In summary, the overall pattern of item distribution across the Ө continuum suggests that across the 12-item EPQ-R neuroticism scale there are no items which measure an extreme level of neurotic trait characteristics or an extreme level of non-neurotic trait characteristics. It suggests that the questions are mostly measuring the neurotic trait characteristics which have a higher probability of endorsement by individuals who are experiencing a minimal to no level of neuroticism (Ө = -0.13 to 1.41).

Reliability

In IRT, reliability may be calculated at multiple point values of Ө along the continuum rather than a single reliability score as in CTT. Reliability is defined at different points of Ө with the mean of Ө fixed at 0 and the variance at 1, facilitating identification of the model and reliability for all points along the Ө continuum, distinguishing respondents according to specific values of Ө (23). For the 12-item scale there is reliable information to differentiate respondents who possess no or just above an average amount of trait information (Ө=0; 0.87 and Ө=1; 0.88), considered very good for reliability However, reliability then decreases (Ө=2; 0.76 and Ө=-1; 0.71) suggesting that the highest reliability of measuring the neurotic trait is at normal or a minimal amount of neuroticism, Ө=0 or 1. Thereafter, reliability reduces so that the extreme end of the continuum, Ө=3; 4; -2; -3; -4, is no longer reliably measured (See Table 2) .

Statistical assumptions

1. Item independence

A correlation analysis assessed initial item independency and all items were significantly correlated (p <.000) but the majority of values were lower than 0.50, suggesting basic local item independence. A residual coefficient matrix, requested after estimation of a single-factor model showed that no residuals were too highly correlated, R >0.20 (24), suggesting basic item independence.

2. Monotonicity

A Mokken analysis produced a Loevinger H coefficient (25) which measures the scalable quality of items, expressed as a probability measure, independent of a respondent’s Ө. These coefficients ranged between 0.35 and 0.47 (Table 3), suggesting a weak (H=0.3-0.4) to moderate (H=0.4-0.5) monotonicity, no items reached strong scalability (H≥0.5) (25).

3. Unidimensionality

A principal component analysis (PCA) shows that a single major factor is responsible for 36% of the variance and a second factor responsible for 11% of the variance, the difference of which is above the suggested 20% indicating a single major factor is being measured (26).

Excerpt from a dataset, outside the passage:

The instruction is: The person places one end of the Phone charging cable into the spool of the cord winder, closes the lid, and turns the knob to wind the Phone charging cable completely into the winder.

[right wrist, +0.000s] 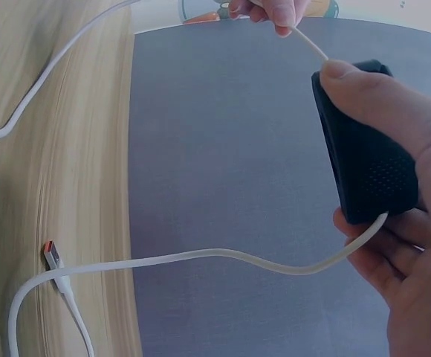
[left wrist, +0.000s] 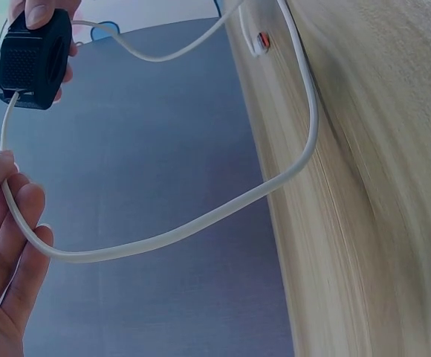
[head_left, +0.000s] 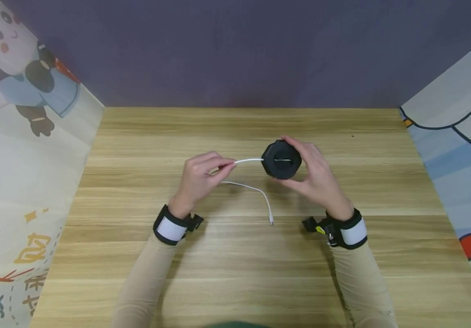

A post-IRT estimation model measure of unidimensionality was also computed using a semi-partial correlation controlling for Ө. This analysis provides individual item variance contribution after adjusting for all the other variables including Ө. It demonstrates the relationship between local independence and unidimensionality, reflecting a conservative assessment whereby the desired R ² should ideally be zero or as close to zero as possible (27). Items ranged between 0.01 and 0.02, suggesting unidimensionality. To our knowledge, there is still no standardised cut-off criterium for assessing this value (i.e., how close to zero all items should be across a scale).

IRT revised analysis

To assess a revised scale, items were systematically removed from the scale according to discrimination value with the lowest discrimating item removed first (‘Are you an irritable person?’, 1.34) whereafter a 11-item 2-PL IRT model was esitmated with the remaining items and the process repeated, removing the lowest discrimating item, below 1.7. In order of removal, the items systematically removed thereafter were: ‘Do you often feel lonely?’; ‘Are you often troubled by feelings of guilt?’; ‘Do you worry too long after an embarrassing experience?’ and ‘Are your feelings easily hurt?’ at which stage the 7 remaining items were maintained as most were > 1.70 on 434,693 individuals.

The item parameters for the 7-item scale are presented in Table 4. Statistical assumptions were computed on the revised scale of 7 items (Table 4) and importantly a Mokken analysis suggests improved scalability (monotonicity) compared to the full 12-item scale with two items reaching values >0.50 (Table 5). Reliability across the scale is marginally improved compared to the full scale suggesting redundancy of the removed items (Table 6). Acceptable metrics for unidimensionality and item independence were achieved for this revised scale. The ICC and IIF graphs for the revised 7-item scale are presented in Figures 4 and 5 where improved item information over the 12-item scale is evident.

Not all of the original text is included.